Use conditional checks, return codes ($?), and log errors for visibility.

error captured and handled


⚙️ Implementation: deploy.sh

#!/bin/bash
set -euo pipefail
source .env

declare -a created_resources

log() {
  echo "[$(date +'%F %T')] $1" | tee -a logs/deploy.log
}

create_s3_bucket() {
  bucket_name=$1
  if aws s3api head-bucket --bucket "$bucket_name" 2>/dev/null; then
    log "S3 bucket '$bucket_name' already exists."
  else
    aws s3api create-bucket --bucket "$bucket_name" --region "$AWS_REGION" --create-bucket-configuration LocationConstraint="$AWS_REGION"
    log "Created S3 bucket: $bucket_name"
    created_resources+=("s3:$bucket_name")
  fi
}

create_ec2_instance() {
  ami_id=$1
  instance_type=$2
  key_name=$3
  response=$(aws ec2 run-instances --image-id "$ami_id" --count 1 --instance-type "$instance_type" --key-name "$key_name" --region "$AWS_REGION" --query 'Instances[0].InstanceId' --output text)
  if [[ -n "$response" ]]; then
    log "Launched EC2 instance: $response"
    created_resources+=("ec2:$response")
  else
    log "EC2 instance launch failed"
    exit 1
  fi
}

# Usage check
if [[ $# -lt 3 ]]; then
  echo "Usage: $0 <bucket-name> <ami-id> <key-name>"
  exit 1
fi

bucket=$1
ami=$2
key=$3

log "Starting AWS resource provisioning..."
create_s3_bucket "$bucket"
create_ec2_instance "$ami" "$INSTANCE_TYPE" "$key"
log "Created resources: ${created_resources[*]}"

🔐 .env File (Example)

export AWS_REGION="us-east-1"
export INSTANCE_TYPE="t2.micro"

💡 Sample Execution

chmod +x deploy.sh
./deploy.sh my-bucket-name ami-0abcdef1234567890 my-keypair

🐞 Debugging Tips

Use set -x at the top to trace execution when troubleshooting:

#!/bin/bash
set -x

Turn off tracing with set +x.
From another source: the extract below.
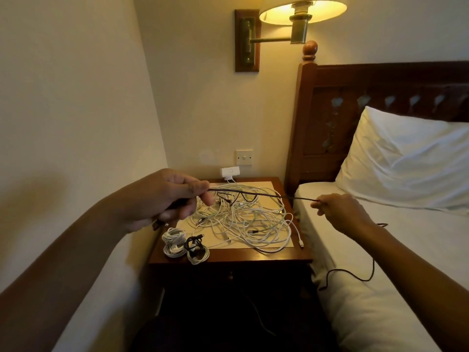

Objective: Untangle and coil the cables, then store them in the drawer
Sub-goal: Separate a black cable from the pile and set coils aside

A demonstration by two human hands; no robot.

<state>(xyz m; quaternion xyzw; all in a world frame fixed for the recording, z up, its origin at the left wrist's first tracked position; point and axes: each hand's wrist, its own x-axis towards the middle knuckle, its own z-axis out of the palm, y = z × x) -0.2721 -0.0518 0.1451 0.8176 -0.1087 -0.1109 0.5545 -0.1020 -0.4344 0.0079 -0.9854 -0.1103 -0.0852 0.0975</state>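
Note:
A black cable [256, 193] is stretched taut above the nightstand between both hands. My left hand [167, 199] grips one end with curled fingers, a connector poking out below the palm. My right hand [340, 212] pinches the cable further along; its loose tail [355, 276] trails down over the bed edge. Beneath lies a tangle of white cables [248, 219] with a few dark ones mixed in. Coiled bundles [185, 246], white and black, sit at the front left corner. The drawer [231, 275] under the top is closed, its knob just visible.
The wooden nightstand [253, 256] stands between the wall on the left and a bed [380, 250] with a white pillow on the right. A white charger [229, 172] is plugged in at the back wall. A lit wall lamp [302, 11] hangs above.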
Helpful when debugging AWS CLI commands.

debug output


🧠 Concept Summary

Concept Demo Section Why It Matters
Functions create_s3_bucket, create_ec2_instance Organizes logic into modular units
Arrays created_resources[] Tracks provisioned AWS resources
Env Variables .env + source Secure, reusable configuration
Cmd Arguments $1 $2 $3 Allows flexible execution
Error Handling set -euo pipefail, exit codes Prevents silent failures, logs errors

📌 What's Next?

This mini project sets the stage for writing a production-grade shell script that provisions AWS resources on-demand. The full implementation will follow next.

⚠️ Troubleshooting

Issue Cause Solution
aws: command not found AWS CLI not installed sudo apt install awscli
AccessDenied Missing IAM permissions Attach proper policies to IAM user or role
InvalidParameter on EC2 Wrong AMI or config Use correct ami-id, key-name, instance-type
S3 bucket exists but fails Bucket already exists globally Use a unique name with timestamp
script fails silently No error handling Use `set -euo pipefail` to catch failures

📌 Conclusion

This project blends scripting skills with practical cloud automation. By mastering functions, arrays, env variables, arguments, and error handling, it’s possible to scale DevOps capabilities to manage real infrastructure tasks efficiently.

Next step: Expand the script to handle bulk operations, tagging, security groups, and dynamic scaling.